Initially, Rice's group conducted research when laboratories in Singapore, China, Japan, and Taiwan used NaCl to create a so-called "library" of two-dimensional materials integrating transition metals and brass.

Good functionality of materials - even theoretical ones - is a challenge, prompting them to turn to the Yakobson lab's expertise in materials modeling. Their extensive modeling showed that while international labs use chlorine salts to create their materials libraries, iodide salts in general are more advantageous in accelerating the synthesis of MoS2.

The rapid and large-scale synthesis is essential for the widespread use of 2D molybdenum disulfide. We carefully studied the whole growth process in the hope of optimizing it as much as possible. It turns out that MoS2 can be synthesized faster at lower growth temperatures by simply changing the chloride to iodide.

This occurs when the salt and precursor combine to form a eutectic, a mixture of substances that melts and solidifies at a single temperature, which is lower compared to the melting point of the components.

After salt-assisted synthesis was shown to enable the growth of many TMD (transition metal dichloride) compounds more than previously possible and to significantly improve the growth conditions of previously synthesized compounds, it became clear that there was something special about this process.

growth of 2D molybdenum disulfide image

(Image Credit: Jincheng Lei/Yakobson Research Group)

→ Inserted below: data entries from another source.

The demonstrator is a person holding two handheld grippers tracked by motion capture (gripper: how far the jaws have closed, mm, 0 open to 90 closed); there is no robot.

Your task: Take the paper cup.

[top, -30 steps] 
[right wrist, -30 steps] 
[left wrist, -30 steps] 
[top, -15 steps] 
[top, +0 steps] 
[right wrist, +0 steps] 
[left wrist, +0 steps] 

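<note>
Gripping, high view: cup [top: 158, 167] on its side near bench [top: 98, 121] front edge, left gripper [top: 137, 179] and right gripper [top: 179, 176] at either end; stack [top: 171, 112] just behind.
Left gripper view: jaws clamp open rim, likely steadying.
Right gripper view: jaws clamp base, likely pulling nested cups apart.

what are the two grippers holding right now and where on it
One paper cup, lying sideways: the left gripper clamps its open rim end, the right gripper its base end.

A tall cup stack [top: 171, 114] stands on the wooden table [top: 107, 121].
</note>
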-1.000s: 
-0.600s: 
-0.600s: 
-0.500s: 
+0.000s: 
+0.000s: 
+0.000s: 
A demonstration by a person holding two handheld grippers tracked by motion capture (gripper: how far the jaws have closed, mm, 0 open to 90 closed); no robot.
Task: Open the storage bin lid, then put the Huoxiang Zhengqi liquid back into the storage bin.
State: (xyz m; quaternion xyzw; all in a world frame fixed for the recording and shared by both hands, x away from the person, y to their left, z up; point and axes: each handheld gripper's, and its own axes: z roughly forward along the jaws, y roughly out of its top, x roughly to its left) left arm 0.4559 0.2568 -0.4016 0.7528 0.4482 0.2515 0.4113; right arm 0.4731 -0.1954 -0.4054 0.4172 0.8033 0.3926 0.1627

Bets of Rice University's Department of Materials Science and Nanoengineering, adds, "Some experimental groups have tried to investigate further, but monitoring the molecular composition of the gas phase under growth conditions is not a simple task. Even then, you can't see the full picture."

"We were very thorough and followed up on Jincheng's work on the conventional 2D molybdenum disulfide growth mechanism. We simulated all parts of the process, from sulfation to two-dimensional crystal growth. This more comprehensive approach paid off," Bets added.

In the simulations, the group from Rice University was able to directly observe the complete sulfidation process as the chlorine and oxygen atoms in the general precursor MoO2Cl2 were gradually replaced by sulfur under CVD conditions. The lab says that eutectic effects may be considered a common phenomenon in the synthesis of two-dimensional dichloride monolayers by CVD, and thus worthy of continued study.